Rodolphe marche de long en large. Il touche chaque objet qu’il rencontre. Sa mère ne devrait pas tarder. Les flics vont la relâcher. Il veut sortir, marcher jusqu’au commissariat. Gilbert l’intercepte.

— Malheureux, où vas-tu ?

Rodolphe veut articuler quelques paroles mais ce sont des mots allemands qui naissent en lui. Ses lèvres hésitent.

— Retourne chez toi et ne bouge plus. Je vais me renseigner.

Monsieur Gilbert revient le lendemain, la mine désolée. Il ne sait rien. Le commissaire qu’il connaissait vient d’être muté. Ce n’est pas bon, tout ça. Le nouveau est connu pour être un collabo de première, un zélé.

— On est en train d’interroger ta mère. Ne t’inquiète pas.

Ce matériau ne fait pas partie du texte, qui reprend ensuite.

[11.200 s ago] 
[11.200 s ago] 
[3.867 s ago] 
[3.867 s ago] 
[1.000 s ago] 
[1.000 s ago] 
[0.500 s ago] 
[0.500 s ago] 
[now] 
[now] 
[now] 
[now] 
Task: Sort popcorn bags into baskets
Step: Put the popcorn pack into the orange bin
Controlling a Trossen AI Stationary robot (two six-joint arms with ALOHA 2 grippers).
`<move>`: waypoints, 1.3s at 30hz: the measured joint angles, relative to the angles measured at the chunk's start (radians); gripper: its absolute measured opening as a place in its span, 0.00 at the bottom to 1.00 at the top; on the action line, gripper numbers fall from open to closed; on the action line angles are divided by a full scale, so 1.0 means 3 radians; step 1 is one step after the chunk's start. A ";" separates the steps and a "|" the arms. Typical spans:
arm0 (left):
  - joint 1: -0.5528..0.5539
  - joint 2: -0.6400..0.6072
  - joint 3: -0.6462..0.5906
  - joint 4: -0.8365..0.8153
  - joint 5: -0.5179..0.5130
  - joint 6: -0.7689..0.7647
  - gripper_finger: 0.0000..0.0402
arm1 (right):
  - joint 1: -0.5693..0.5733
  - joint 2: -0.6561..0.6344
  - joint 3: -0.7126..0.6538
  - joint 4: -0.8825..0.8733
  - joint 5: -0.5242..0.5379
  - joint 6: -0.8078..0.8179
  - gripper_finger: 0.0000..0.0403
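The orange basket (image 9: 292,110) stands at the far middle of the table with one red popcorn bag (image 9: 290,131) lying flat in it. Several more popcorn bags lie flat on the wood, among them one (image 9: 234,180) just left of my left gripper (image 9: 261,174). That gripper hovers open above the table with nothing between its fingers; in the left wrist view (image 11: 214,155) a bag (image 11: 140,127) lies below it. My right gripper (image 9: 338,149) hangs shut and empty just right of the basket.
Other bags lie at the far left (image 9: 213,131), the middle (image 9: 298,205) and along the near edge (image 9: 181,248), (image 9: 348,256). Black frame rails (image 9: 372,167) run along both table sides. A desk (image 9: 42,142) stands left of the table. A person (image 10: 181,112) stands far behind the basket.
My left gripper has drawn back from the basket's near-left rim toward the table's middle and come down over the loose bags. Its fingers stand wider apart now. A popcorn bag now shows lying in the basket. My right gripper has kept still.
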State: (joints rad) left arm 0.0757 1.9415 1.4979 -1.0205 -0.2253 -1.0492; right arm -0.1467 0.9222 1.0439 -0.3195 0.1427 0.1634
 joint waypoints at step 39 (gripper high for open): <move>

En cinq ans d’exil, Rodolphe a appris à se fier à son instinct. Christa ne reviendra pas de sitôt.

— Surtout, ne sors pas.

Monsieur Gilbert referme la porte. Il n’a pas dit qu’il a vu Christa sortir du commissariat, sa petite valise à la main, les cheveux défaits. Il y avait cinq femmes et deux hommes, en file indienne. On les a fait grimper dans des paniers à salade de la préfecture de police de Paris. Direction Drancy. Gilbert n’en sait pas plus. Les cheminots disent qu’il y a des départs pour l’Est, la Pologne, à partir de la gare de Bobigny. Des camps de travail. Les pires rumeurs circulent. Les types de la Résistance que connaît Gilbert disent que les wagons sont fermés de l’extérieur et qu’on y entasse les gens comme on le fait avec le bétail. Des gars de la voie, des sangliers comme on les surnomme à la SNCF, ont été réquisitionnés pour tendre des fils de fer barbelés devant les trappes d’aération des wagons. L’un d’eux a dit à Gilbert :

— On dirait qu’on les envoie à la mort, tu vois. J’en suis sûr, même.

20

Drancy, ce sont cinq bâtiments, hauts, tout de béton, à l’équerre et au cordeau. Autour des barbelés, des grillages et des patrouilles françaises qui font des rondes interminables. C’est une sorte de cité, celle de la Muette. HBM, « habitation à bon marché », pour les banlieusards du nord de Paris. Au début de la guerre, on y a flanqué des communistes puis des prisonniers de guerre français gardés par les Allemands. Ce genre de lieu, ça se recycle facilement, il suffit de changer les gardiens ou les occupants. Les quatre blocs du centre sont réservés à celles et ceux que la Gestapo, les gendarmes ou les policiers français raflent au quotidien. Une population de femmes, d’enfants, de vieux, d’hommes jeunes, qui grimpent dans les étages, s’installent au gré des numéros. Ils ont déjà des matricules.

Christa a été interrogée, longuement, jusqu’à donner le vertige. Le Français qui l’a cuisinée a bien noté qu’elle est chanteuse et qu’elle était très connue. Ça n’a pas eu l’air de l’émouvoir plus que ça. Un fonctionnaire est fait pour noter, rien de plus.